» Exercise objective
Reproduce every line in the listing that contains the word "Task".

» Given records

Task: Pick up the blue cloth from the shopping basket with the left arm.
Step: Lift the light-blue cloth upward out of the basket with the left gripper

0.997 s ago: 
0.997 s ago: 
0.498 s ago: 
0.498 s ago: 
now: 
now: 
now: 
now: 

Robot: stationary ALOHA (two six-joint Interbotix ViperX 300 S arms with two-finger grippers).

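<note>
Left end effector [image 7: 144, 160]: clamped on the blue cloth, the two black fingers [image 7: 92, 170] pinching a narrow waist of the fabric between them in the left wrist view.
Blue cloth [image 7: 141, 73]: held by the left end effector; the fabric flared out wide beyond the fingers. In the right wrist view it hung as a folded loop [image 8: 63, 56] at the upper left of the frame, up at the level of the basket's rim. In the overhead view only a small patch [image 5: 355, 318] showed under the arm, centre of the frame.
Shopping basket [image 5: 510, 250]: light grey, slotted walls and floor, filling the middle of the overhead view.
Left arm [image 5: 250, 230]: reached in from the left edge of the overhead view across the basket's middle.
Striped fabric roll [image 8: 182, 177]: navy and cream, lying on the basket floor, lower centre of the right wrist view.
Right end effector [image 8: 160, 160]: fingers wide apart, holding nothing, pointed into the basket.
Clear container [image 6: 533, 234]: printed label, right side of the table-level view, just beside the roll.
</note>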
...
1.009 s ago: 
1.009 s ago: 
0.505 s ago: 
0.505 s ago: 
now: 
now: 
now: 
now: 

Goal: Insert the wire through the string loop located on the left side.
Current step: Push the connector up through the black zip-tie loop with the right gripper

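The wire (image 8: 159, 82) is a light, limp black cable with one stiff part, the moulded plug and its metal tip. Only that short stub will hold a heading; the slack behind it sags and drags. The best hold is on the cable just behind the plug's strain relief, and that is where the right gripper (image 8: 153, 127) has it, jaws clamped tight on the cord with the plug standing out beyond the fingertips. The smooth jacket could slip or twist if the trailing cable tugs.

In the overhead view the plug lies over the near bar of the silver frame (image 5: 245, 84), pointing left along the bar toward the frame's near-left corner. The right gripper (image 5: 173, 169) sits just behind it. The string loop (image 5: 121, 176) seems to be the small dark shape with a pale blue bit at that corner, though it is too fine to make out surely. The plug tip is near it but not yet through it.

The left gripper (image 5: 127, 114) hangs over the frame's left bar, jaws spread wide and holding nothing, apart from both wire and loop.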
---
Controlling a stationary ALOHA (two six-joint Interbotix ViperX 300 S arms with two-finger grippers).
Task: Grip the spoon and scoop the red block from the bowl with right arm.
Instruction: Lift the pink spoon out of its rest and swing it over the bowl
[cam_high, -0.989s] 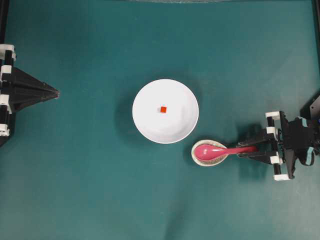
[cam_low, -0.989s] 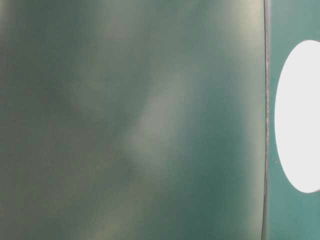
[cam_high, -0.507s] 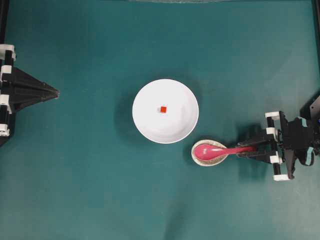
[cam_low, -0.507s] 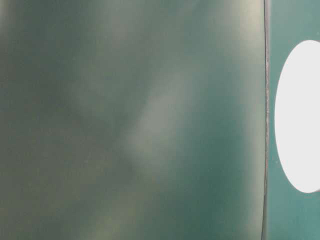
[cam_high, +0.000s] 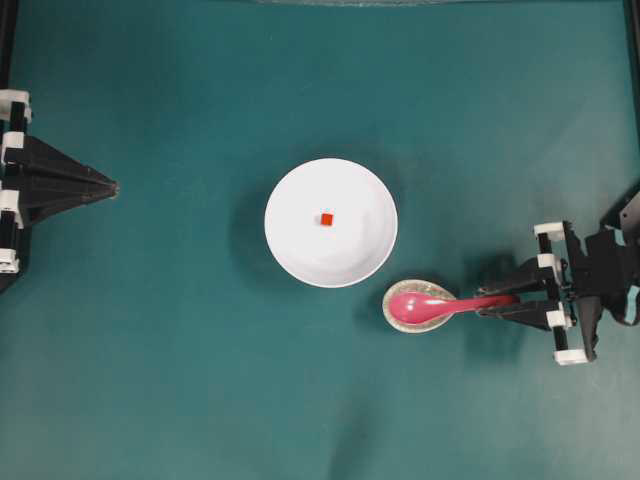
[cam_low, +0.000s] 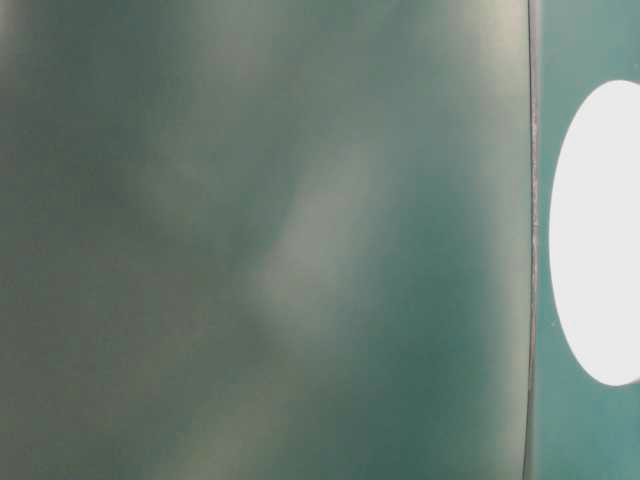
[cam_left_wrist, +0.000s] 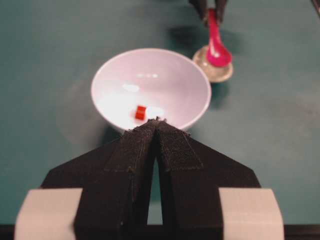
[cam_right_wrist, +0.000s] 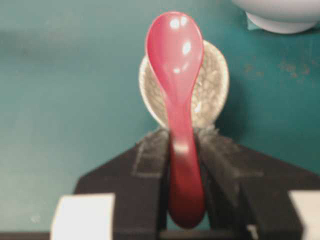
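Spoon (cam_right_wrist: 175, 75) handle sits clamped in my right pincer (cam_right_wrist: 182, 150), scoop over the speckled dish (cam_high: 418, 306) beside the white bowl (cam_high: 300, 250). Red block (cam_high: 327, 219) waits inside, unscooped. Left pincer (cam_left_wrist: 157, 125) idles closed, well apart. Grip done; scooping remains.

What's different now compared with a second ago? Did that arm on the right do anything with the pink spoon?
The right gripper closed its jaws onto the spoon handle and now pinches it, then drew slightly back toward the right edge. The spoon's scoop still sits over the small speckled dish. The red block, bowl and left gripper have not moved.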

» Written response
Task: Pick up the blue cloth from the shopping basket with the left arm.
Task: Grip the spoon and scoop the red block from the bowl with right arm.

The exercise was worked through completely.